Given the realities of public choice, it is hardly surprising that public employees tend to receive better compensation than private employees when the compensation is corrected for skills and intelligence. But public choice also predicts that the nature of that compensation will be skewed toward benefits, particularly pensions, rather than salary. First, benefits are less transparent and easy to understand than salaries, thus confusing even the more attentive citizens. Second, most pensions will be paid out when the politicians responsible for granting them are themselves retired and beyond the reach of voters who are left holding the bag. This is one reason that public pension schemes are important part of big government’s war on the young. Not only are young the bag holders, but they are even less likely than the old to protect their interests through politics because they are distracted by more opportunities for fun.
It is also not surprising that the leaders of the public employees unions want to use political criteria for choosing managers. For instance, in New York City the teachers’ union does want any investment managers who have been favorable to charter schools. Leaders care as much about politics as about investment results. The taxpayers, not the unions, are on the hook for shortfalls in defined benefit plans. Moreover, union members have an agency problem with their leaders. The leaders enjoy the political payoff today from picking compliant mangers, but the union members are the ones who must deal with the increased risk of bankruptcy down the road.
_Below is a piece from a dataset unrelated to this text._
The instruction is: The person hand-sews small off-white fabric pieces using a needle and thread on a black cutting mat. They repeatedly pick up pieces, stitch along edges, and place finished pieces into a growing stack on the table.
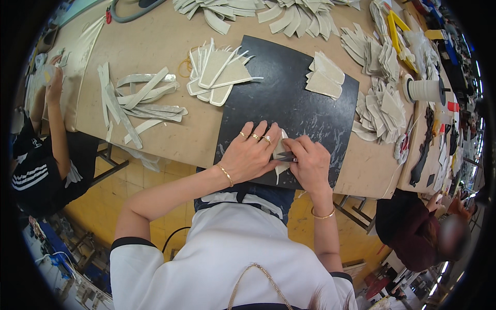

One partial solution to the public choice problem is clear: eliminate defined benefit pensions for public employees and offer them defined contribution plans instead. Under these plans, the equivalent of 401(K) plans in the private sector, employees will be accountable for their own retirement savings, and their unions, in league with politicians, cannot play games at the expense of taxpayers and future generations.But the bankruptcies of Detroit and a few California cities are starting to make some citizens take notice of the danger ahead. Political entrepreneurs on the right should not let this crisis go to waste.